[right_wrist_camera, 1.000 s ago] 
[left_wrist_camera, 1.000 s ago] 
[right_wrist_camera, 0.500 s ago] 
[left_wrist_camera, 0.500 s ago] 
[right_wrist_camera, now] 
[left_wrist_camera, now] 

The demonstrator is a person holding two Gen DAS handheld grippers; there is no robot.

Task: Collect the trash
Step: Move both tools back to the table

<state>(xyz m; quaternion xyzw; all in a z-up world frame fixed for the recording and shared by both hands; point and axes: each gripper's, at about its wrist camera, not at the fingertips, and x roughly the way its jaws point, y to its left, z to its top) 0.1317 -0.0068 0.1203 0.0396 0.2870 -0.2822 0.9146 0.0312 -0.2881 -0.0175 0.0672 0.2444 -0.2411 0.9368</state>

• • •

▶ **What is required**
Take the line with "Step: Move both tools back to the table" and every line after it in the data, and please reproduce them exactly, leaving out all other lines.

▶ **Reply to the task**
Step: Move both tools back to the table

<state>(xyz m; quaternion xyzw; all in a z-up world frame fixed for the recording and shared by both hands; point and axes: each gripper's, at about its wrist camera, not at the fingertips, and x roughly the way its jaws point, y to its left, z to its top) 0.1317 -0.0068 0.1203 0.0396 0.2870 -0.2822 0.9146 0.0312 -0.2881 -0.0175 0.0672 0.2444 -0.2411 0.9368</state>

There is nothing more to add to this answer.